Task brief:
Please take the lines from the one holding "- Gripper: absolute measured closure" through the one holding "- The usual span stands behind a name" in the data below and copy them exactly.

Collected data:
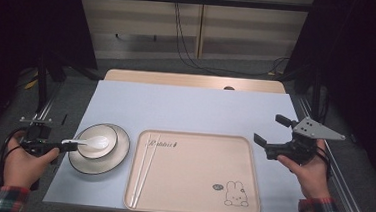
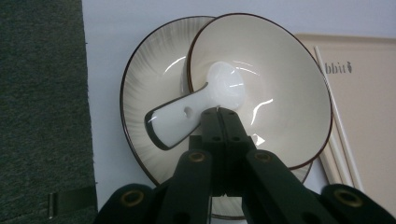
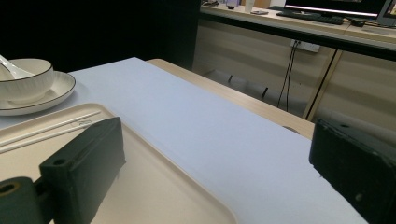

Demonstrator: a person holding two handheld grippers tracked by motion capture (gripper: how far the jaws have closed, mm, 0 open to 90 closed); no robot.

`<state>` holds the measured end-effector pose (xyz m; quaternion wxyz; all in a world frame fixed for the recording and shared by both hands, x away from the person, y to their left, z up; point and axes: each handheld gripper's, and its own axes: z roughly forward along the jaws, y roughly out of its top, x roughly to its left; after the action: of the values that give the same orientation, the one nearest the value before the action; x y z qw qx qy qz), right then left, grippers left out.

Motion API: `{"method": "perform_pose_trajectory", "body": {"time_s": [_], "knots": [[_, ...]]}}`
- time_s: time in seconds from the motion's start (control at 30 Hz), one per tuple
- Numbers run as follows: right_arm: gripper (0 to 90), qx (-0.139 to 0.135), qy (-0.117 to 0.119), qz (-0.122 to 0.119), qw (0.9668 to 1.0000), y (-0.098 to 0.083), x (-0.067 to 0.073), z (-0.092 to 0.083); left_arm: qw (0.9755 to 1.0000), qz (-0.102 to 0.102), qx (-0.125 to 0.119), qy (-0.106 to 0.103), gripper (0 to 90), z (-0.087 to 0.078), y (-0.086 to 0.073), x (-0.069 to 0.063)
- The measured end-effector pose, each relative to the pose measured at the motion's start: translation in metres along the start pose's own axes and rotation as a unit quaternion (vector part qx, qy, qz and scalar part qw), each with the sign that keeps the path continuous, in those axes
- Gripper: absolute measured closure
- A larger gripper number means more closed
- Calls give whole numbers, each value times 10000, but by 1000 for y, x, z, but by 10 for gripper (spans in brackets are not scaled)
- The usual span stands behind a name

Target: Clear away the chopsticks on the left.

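A white ceramic spoon (image 1: 92, 142) (image 2: 187, 114) lies with its scoop in a cream bowl (image 1: 104, 136) (image 2: 280, 93), which stands on a dark-rimmed plate (image 1: 117, 158) (image 2: 144, 88) at the mat's front left. Its handle sticks out over the bowl's rim toward my left gripper (image 1: 73, 146) (image 2: 219, 112). That gripper's jaws are shut, pinching the side edge of the spoon at its neck. My right gripper (image 1: 269, 128) (image 3: 215, 168) is held by a hand at the table's right, above the mat beside the tray. Its jaws are wide open and hold nothing.
A beige tray (image 1: 195, 186) (image 3: 140, 177) with a rabbit drawing sits at the front middle, a pair of pale chopsticks (image 1: 144, 168) (image 3: 46, 128) lying along its left side. A light blue mat (image 1: 191, 106) covers the table; cables hang behind it.
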<state>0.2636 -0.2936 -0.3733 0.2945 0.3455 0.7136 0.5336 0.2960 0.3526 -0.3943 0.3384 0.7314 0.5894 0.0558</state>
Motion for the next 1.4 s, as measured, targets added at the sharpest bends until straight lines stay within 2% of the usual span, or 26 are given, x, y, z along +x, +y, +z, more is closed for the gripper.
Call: {"method": "perform_pose_trajectory", "body": {"time_s": [0.03, 0.07, 0.3, 0.4, 0.67, 0.73, 0.77, 0.8, 0.9, 0.93, 1.0, 1.13, 1.2, 1.33, 1.4], "knots": [[30, 11, 8, -2, 10000, 0, 0, 0, 9999, -73, -89, 31, 900, 1, 1, -1], [30, 8, 6, -6, 10000, 0, 0, 0, 10000, 31, -10, 51, 900, 0, 2, 1], [30, 1, -9, -4, 10000, 0, 0, 0, 9997, 63, -206, 150, 900, 2, 11, -1], [30, 4, -26, 1, 10000, 0, 0, -1, 9996, 107, -203, 189, 900, 3, 14, -1], [31, 0, -24, -12, 10000, 0, 0, -1, 9992, 81, -340, 195, 900, 12, 17, -3], [31, -6, -36, 3, 10000, 0, 0, -1, 9991, 82, -356, 223, 900, 12, 16, -3], [31, -6, -36, 3, 10000, 0, 0, -1, 9989, 11, -425, 213, 900, 12, 16, -4], [31, -9, -43, 5, 10000, 0, 0, -1, 9990, 61, -394, 200, 900, 10, 15, -3], [30, -8, -51, 11, 10000, 0, 0, -1, 9987, -63, -482, 154, 895, 5, 13, -3], [31, -3, -63, 8, 10000, 0, 0, -2, 9989, 10, -443, 154, 893, 2, 12, -2], [30, -6, -61, 10, 10000, 0, 0, -1, 9991, -23, -403, 129, 889, 0, 9, -3], [30, -14, -24, -8, 10000, 0, 0, -1, 9992, -51, -320, 225, 900, -4, 4, -1], [31, -18, -11, -19, 10000, 1, 1, -1, 9990, -108, -302, 325, 900, -5, 2, 3], [31, -21, -11, -15, 10000, 1, 1, -1, 9986, -227, -360, 319, 900, -2, 2, 4], [31, -32, -12, -8, 10000, 1, 1, -1, 9988, -105, -319, 370, 900, -1, 3, 5]]}}
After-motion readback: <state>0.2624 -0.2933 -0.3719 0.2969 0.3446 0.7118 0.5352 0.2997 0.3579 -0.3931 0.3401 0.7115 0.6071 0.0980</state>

Answer to this task:
- Gripper: absolute measured closure
- A larger gripper number means more closed
- Calls give whole numbers, each value times 10000, but by 1000 for y, x, z, but by 10 for gripper (spans in brackets are not scaled)
- The usual span stands behind a name

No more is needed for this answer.